Yes, sometimes things just suck, and they’re hard to do. If you know that you want it, and have worked through all of the other steps, at this point it’s just time to accept that challenges are a part of growth. I was complaining to a friend that I wanted something specific, which I knew would come with more responsibility. I was afraid to let go of my cushy situation and take on that responsibility and uncertainty, even though it was what I wanted. She gave me a little bit of tough love, but meant in the most positive way. She said, “Lana, if you want the thing, you have to understand and accept what comes with it. Otherwise, accept where you are and what you have.” She was so right. Sometimes you just need a little loving push to get up and do the not so easy thing. You need to sit in the chair on good days and uninspired days and just get the work done. (If you haven’t read “Daily Rituals” by Mason Curry, read it! This is one of my favorite books.)
Next steps: Change your story, change your mindset
Some people call this “affirmations.” I’ve also seen it as “scripts” or “intentions.” Whatever you want to call it, you are rewriting your story. Telling yourself the kind of person you want to be, as though you already are. When you write the script on paper, you’re rewriting it into your mind and body. When you read it and tweak it every day, you’re perpetuating the new version of you, the version you want to live by.
Try writing out a new story of you. Write it in the present tense, even if you don’t fully believe it yet. Start reading it every day and watch how all of a sudden, it’s easier to get out of bed, it’s easier to start that project, it’s easier to do a certain thing or be a certain way. We are what we think. It’s all about mindset.

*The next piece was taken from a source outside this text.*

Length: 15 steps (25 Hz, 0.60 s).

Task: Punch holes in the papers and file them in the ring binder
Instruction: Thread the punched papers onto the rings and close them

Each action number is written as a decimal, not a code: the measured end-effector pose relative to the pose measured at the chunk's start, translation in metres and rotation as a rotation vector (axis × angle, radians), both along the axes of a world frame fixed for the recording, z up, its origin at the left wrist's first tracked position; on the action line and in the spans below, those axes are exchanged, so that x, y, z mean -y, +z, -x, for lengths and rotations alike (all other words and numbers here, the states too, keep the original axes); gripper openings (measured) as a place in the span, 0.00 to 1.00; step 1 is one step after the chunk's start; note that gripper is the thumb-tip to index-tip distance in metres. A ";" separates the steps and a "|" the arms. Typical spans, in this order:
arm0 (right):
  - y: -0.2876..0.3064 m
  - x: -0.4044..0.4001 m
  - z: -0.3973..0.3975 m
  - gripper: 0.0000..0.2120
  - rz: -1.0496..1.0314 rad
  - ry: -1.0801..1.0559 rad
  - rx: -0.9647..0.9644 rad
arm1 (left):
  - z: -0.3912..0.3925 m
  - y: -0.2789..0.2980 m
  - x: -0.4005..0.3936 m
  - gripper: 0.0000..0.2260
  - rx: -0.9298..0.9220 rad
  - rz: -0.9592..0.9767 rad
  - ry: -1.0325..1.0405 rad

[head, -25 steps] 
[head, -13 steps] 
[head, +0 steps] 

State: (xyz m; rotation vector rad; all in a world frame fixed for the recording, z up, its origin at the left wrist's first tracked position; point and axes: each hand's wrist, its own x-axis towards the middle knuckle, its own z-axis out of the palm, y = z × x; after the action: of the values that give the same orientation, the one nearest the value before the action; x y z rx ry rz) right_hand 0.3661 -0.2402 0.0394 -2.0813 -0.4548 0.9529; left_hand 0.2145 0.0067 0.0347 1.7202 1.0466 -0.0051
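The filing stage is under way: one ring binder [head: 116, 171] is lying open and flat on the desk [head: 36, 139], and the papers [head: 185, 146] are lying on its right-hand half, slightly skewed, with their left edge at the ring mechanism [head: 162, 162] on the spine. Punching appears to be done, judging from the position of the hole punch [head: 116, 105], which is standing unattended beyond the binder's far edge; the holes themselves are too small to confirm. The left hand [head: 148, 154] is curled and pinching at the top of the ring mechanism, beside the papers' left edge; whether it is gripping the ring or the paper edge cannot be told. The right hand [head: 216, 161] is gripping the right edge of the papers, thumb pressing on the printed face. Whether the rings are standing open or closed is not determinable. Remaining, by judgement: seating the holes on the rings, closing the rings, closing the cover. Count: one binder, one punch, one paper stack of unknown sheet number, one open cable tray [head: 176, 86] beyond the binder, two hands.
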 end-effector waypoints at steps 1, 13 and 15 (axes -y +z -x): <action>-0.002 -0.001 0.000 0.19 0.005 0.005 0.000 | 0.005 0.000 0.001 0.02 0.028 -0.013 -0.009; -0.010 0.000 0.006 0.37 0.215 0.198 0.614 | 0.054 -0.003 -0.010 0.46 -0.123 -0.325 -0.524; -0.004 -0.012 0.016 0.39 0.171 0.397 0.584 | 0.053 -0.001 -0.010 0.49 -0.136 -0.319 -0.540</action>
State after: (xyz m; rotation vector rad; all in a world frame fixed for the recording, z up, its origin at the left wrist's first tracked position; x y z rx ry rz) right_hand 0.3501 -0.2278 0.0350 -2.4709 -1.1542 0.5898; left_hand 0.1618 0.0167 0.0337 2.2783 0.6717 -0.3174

Now this is all certainly an oversimplification of motivation. There are many other factors that go into it from a psychological standpoint, but as I’m not a scientist, I won’t go into those other areas in depth.
In addition to assessing yourself and your motivation using the above, you could also answer some of the following questions, and help get to the root of your motivation challenges:
--> Why do I really want to do/accomplish this thing? (Keep digging with why questions until you get to the center of the reason. If this is a strong motivating factor, keep it front and center – look at it and remember it daily.)
--> What motivates me? Intrinsic satisfaction? External rewards? Accomplishing things? Making a difference in other people’s lives?
General disclaimer: Sometimes lack of motivation is caused by powerful factors not described above such as extreme life events or depression. If you find persistent lack of motivation to be a serious challenge for you, consider speaking to a medical professional that is qualified to provide additional support.
Do you find that any of the above ring true? Which ones? What solutions are you going to try next? We are the masters of our own motivation.